> **Exercise brief**:
Stopping at the line that holds "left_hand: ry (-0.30", repeat the lines below exactly, starting from the very first and including that final line.

(Stored data begins)

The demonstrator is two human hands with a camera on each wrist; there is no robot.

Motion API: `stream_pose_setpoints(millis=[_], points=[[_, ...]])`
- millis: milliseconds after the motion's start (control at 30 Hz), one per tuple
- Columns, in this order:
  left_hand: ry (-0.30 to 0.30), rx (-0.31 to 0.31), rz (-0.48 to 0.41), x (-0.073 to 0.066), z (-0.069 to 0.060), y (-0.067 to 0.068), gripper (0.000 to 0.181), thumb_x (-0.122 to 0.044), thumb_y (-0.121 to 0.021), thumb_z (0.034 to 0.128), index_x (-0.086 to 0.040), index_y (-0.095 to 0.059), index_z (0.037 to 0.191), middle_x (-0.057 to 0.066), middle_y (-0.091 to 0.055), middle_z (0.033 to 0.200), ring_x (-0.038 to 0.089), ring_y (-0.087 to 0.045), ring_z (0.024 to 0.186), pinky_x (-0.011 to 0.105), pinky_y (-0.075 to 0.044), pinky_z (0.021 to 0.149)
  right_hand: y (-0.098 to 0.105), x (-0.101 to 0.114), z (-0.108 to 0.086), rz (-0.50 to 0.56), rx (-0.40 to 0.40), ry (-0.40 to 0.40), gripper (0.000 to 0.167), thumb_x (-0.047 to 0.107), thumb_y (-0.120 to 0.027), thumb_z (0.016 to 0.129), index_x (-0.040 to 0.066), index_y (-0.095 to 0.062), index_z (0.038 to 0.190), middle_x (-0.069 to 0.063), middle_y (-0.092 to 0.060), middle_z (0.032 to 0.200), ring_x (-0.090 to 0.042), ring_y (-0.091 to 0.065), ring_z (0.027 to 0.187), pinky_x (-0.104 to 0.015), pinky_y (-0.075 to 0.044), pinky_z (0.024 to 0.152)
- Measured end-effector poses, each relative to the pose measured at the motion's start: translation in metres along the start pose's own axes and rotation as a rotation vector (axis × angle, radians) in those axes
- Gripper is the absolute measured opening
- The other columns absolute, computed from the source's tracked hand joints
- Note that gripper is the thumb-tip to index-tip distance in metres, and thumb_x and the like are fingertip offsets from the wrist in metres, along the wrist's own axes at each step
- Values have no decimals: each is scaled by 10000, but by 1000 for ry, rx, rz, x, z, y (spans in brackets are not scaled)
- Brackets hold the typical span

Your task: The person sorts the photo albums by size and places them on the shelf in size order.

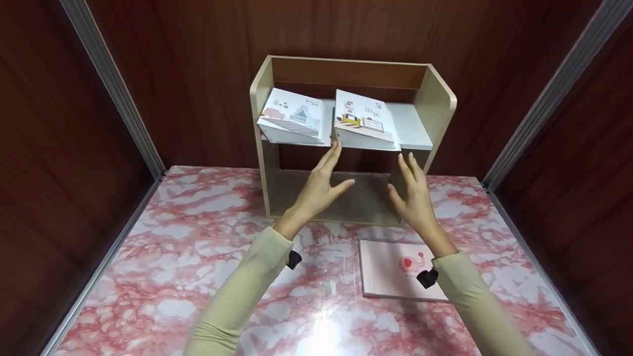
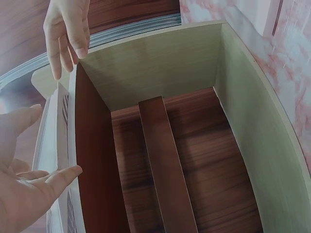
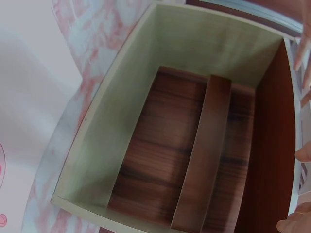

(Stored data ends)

> **Written answer**:
The demonstrator is two human hands with a camera on each wrist; there is no robot.

Motion API: `stream_pose_setpoints(millis=[_], points=[[_, ...]])`
- millis: milliseconds after the motion's start (control at 30 Hz), one per tuple
- Columns, in this order:
  left_hand: ry (-0.30 to 0.30), rx (-0.31 to 0.31), rz (-0.48 to 0.41), x (-0.073 to 0.066), z (-0.069 to 0.060), y (-0.067 to 0.068), gripper (0.000 to 0.181), thumb_x (-0.122 to 0.044), thumb_y (-0.121 to 0.021), thumb_z (0.034 to 0.128), index_x (-0.086 to 0.040), index_y (-0.095 to 0.059), index_z (0.037 to 0.191), middle_x (-0.057 to 0.066), middle_y (-0.091 to 0.055), middle_z (0.033 to 0.200), ring_x (-0.038 to 0.089), ring_y (-0.087 to 0.045), ring_z (0.024 to 0.186), pinky_x (-0.011 to 0.105), pinky_y (-0.075 to 0.044), pinky_z (0.021 to 0.149)

No additional output is expected.